But that was one simple difference, and the relationship was with a friend. Religion has also been the straw that broke the back of what I thought was a love relationship. We seemed very much on the same page for the first couple of years but then he went on a spiritual journey without including me, and ended up converting to a completely different denomination and I simply could not reconcile myself to what his new church believed. The attitude behind his conversion was also a deal-breaker for me. So there were three pieces to it: excluding me from his spiritual life, the major theological differences that I could not reconcile, and the attitude behind the conversion. Broke my heart.

Another was with my son. Again, it broke my heart but my faith comes first. Every. Single. Time.

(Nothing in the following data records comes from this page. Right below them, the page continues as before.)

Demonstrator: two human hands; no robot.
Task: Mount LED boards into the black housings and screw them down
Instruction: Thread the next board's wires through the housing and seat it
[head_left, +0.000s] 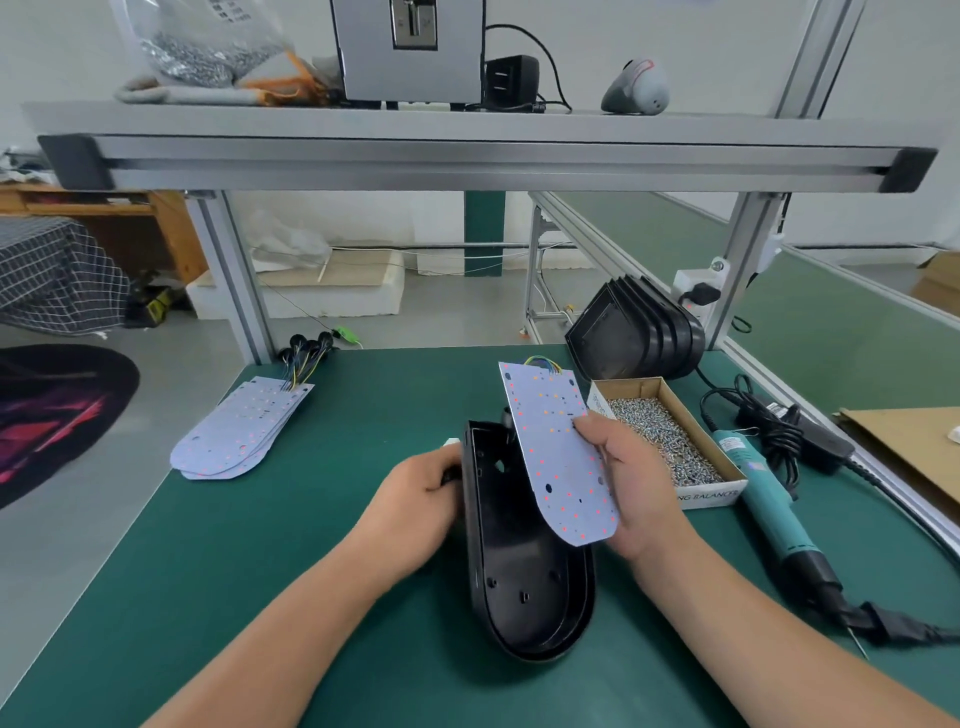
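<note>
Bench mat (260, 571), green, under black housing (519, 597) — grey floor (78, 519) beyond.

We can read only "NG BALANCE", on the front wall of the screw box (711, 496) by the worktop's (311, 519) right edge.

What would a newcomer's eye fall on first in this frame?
First the pale LED board, dotted red and orange, which the right hand holds tilted over the open black housing at the middle of the green mat. The left hand grips the housing's left wall. Next come the fanned stack of boards at far left, and the box of screws beside the teal screwdriver on the right.
</note>
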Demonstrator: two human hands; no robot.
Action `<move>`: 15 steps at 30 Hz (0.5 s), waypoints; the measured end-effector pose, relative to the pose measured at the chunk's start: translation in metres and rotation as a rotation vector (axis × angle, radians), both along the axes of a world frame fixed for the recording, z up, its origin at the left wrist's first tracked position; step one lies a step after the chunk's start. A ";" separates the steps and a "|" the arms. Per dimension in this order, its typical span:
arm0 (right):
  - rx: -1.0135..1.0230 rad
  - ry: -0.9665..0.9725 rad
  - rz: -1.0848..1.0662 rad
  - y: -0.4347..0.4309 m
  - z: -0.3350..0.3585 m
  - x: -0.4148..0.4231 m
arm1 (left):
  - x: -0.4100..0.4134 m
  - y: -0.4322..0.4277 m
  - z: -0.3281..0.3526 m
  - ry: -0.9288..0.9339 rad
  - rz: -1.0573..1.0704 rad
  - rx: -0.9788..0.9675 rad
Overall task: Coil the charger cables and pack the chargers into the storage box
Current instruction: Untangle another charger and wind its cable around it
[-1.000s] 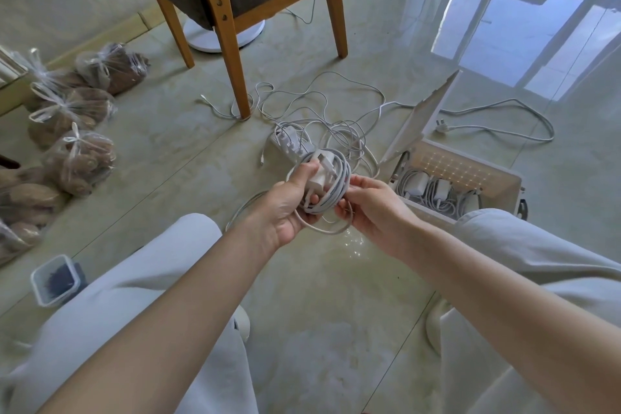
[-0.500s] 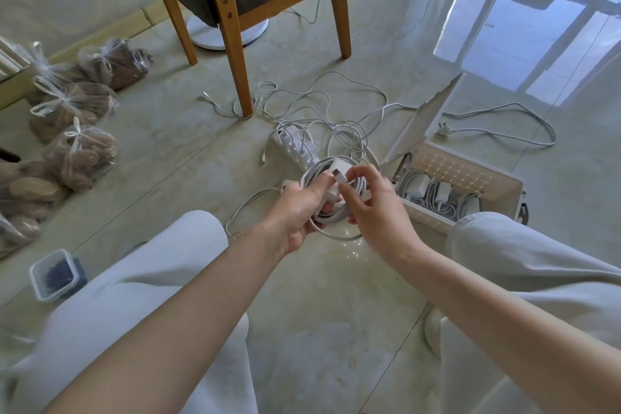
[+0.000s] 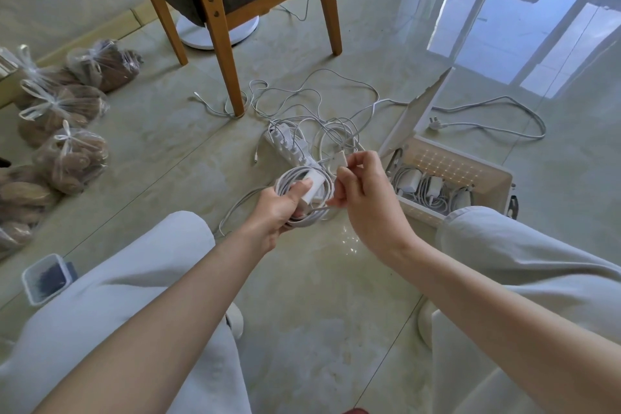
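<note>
The glossy, marbled tile floor carried everything. Right of centre sat the storage box, a pale perforated plastic tub with its lid raised and coiled chargers already inside. Above the hands sprawled a tangle of thin white cables; a trailing strand could probably snag there and drag loops loose. The left hand gripped the round, smooth coil, thumb pressed on the blocky white charger. The right hand had its fingers pinching the cable's free end. If that pinch slipped, the springy coil might unwind.

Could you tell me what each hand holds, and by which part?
Left hand grips the coiled white charger cable by its loops; right hand pinches its loose end.
</note>
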State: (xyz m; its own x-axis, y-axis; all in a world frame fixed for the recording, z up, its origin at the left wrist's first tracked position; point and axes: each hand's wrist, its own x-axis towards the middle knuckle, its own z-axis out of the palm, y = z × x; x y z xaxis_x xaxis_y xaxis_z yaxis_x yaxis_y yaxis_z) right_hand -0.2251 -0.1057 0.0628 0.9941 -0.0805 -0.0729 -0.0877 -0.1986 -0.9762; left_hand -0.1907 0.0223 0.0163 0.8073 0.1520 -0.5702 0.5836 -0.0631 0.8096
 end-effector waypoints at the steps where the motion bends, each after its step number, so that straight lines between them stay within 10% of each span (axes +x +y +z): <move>1: -0.003 -0.002 -0.038 -0.001 0.000 0.001 | 0.002 -0.001 0.002 0.001 0.031 -0.026; 8: 0.323 0.277 -0.334 -0.020 0.001 0.020 | 0.009 -0.012 0.027 -0.101 0.194 -0.239; 15: 0.442 0.575 -0.055 -0.023 -0.013 0.022 | -0.001 -0.014 0.042 -0.081 0.164 -0.360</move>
State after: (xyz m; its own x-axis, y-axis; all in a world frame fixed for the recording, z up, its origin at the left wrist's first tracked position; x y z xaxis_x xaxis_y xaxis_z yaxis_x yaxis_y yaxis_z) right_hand -0.2034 -0.1289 0.0503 0.7844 0.0285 -0.6196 -0.6092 0.2235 -0.7609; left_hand -0.1913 0.0086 0.0587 0.8336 0.0847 -0.5458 0.4957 0.3213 0.8069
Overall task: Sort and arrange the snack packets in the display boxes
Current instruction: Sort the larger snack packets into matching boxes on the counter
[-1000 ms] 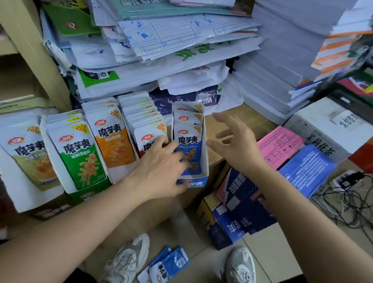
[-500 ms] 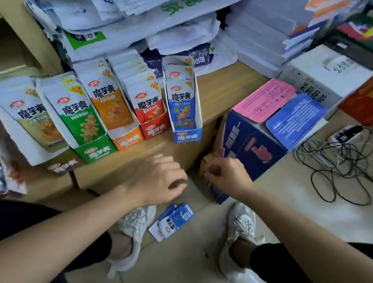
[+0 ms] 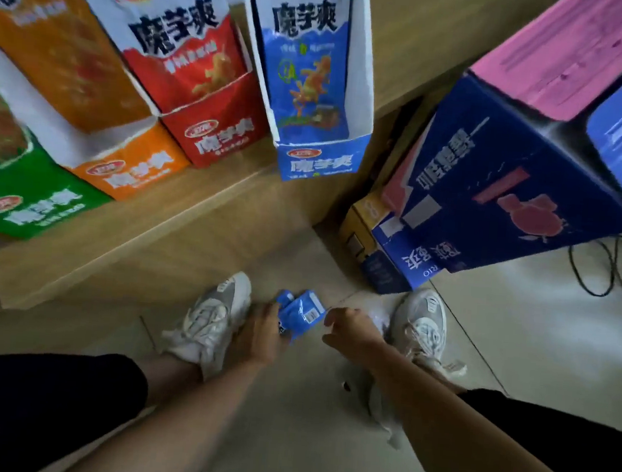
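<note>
Hands down from wooden shelf (image 3: 191, 226) to tiled floor (image 3: 286, 438).
I see my left hand (image 3: 263, 330) gripping the small blue foil snack packets (image 3: 302, 309) between my shoes (image 3: 210, 317), right hand (image 3: 350, 332) pinching their edge; they belong in the blue cardboard display box (image 3: 319, 162).

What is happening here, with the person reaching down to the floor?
A person is bent low, with both hands at a few blue packets on the floor between their shoes. The left hand seems to grip the packets. The right hand is at their other edge, but its hold is too blurred to tell. On the wooden shelf stand a green box, orange box, red box and blue box. The packets probably belong in the blue box.
</note>
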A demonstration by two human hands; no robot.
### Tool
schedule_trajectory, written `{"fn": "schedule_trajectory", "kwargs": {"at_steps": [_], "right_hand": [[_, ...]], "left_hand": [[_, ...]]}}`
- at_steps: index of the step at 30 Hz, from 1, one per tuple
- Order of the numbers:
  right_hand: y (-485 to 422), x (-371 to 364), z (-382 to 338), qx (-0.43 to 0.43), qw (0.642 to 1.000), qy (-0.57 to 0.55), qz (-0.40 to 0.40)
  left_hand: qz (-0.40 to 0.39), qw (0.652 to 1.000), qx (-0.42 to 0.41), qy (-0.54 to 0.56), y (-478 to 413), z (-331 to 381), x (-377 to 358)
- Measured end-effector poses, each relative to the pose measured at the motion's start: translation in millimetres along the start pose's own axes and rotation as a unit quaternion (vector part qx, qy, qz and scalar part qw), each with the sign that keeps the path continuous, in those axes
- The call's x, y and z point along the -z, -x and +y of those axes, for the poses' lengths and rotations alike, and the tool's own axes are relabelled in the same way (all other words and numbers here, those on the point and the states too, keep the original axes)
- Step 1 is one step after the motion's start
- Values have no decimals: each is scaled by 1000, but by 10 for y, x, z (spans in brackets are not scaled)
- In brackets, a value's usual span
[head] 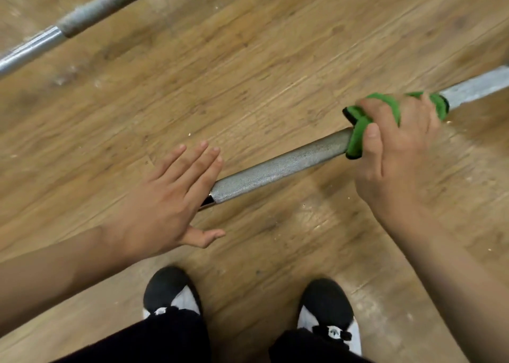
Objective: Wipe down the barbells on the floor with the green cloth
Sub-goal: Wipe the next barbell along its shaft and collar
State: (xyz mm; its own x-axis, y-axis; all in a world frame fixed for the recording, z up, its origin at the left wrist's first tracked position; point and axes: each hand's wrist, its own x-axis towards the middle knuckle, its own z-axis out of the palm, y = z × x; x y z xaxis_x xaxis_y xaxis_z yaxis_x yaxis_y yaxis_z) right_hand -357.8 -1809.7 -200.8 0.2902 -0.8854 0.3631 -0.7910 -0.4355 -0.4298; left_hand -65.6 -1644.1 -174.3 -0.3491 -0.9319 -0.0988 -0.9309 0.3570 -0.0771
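Wood-plank floor [248, 73]: wide bare strip between the two bars, and more bare floor between the near bar and the black-and-white shoes [170, 291] at the bottom edge.

Near knurled grey steel barbell [275, 167] lies on the floor. Its long axis is diagonal, low at the left and rising to the right, and it runs out of frame at the right edge. Its lower-left stretch is hidden under the left hand.

Second steel barbell with a dull grey knurled section [91, 18] sits top left, roughly parallel and well apart. It is cut off by the left and top edges.

Green cloth with a dark hem [358, 139] is wrapped round the near bar, right of centre.

Right hand [396, 156]: fingers curled over the top, thumb on the near side, gripping cloth and bar together. It is motion-blurred.

Left hand [165, 205]: palm down, fingers straight and slightly spread, thumb out, holding nothing. It is over the bar; can't tell if it actually touches.
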Motion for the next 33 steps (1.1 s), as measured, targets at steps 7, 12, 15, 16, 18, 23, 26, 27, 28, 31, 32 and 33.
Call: {"fn": "schedule_trajectory", "kwargs": {"at_steps": [7, 12, 15, 16, 18, 23, 26, 27, 28, 31, 32, 33], "right_hand": [[364, -272, -909, 110, 990, -7, -83], [-16, -110, -208, 217, 969, 42, -106], [-116, -106, -106, 91, 994, 38, -44], [-110, -152, -212, 47, 998, 28, -19], [-9, -293, -607, -28, 999, -6, 20], [476, -520, -1370, 166, 982, -12, -86], [294, -511, -956, 303, 949, 23, -84], [203, -494, -723, 328, 942, 35, -71], [128, -457, -492, 321, 944, 41, -59], [6, -336, -100, 203, 978, 45, -22], [10, -324, -135, 153, 988, 35, -12], [24, -333, -259, 96, 995, 22, 8]], "left_hand": [[39, 999, 4, 18, -59, -142, -77], [58, 998, 17, 19, -32, -253, -73], [91, 995, 9, 31, 21, -266, -1], [93, 995, -7, 39, 70, -271, 8], [83, 995, -29, 51, 220, -302, -12], [70, 995, -29, 68, 392, -385, -17], [65, 995, -35, 73, 405, -361, -13], [57, 996, -35, 67, 409, -361, -20], [48, 996, -40, 62, 413, -367, -25], [39, 996, -53, 62, 404, -383, -42], [38, 996, -54, 62, 399, -381, -41], [38, 996, -54, 62, 399, -373, -39]]}}
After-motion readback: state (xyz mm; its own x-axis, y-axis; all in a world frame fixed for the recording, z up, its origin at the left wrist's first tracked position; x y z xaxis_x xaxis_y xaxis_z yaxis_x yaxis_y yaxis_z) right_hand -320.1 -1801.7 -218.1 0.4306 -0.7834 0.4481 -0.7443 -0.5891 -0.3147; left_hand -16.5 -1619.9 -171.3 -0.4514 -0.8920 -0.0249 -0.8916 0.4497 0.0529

You pretty much described why I've not been very keen to form close relationships with overly religious people. Besides them being generally crazy, the first paragraph describes the kind of manipulative bs that might tempt me to slap someone, or even punch them. I f ing cannot stand manipulative spiros that use something like prayer for overt or petty reasons. Obviously it's more common in church settings, where public prayers can often tip into either manipulative crap, or covertly trying to shame someone under the disgusting pretense of holiness and charity.

The second paragraph is just sad. I guess you weren't married? Even if it's defacto someone broke the unspoken contract that goes with long term relationships.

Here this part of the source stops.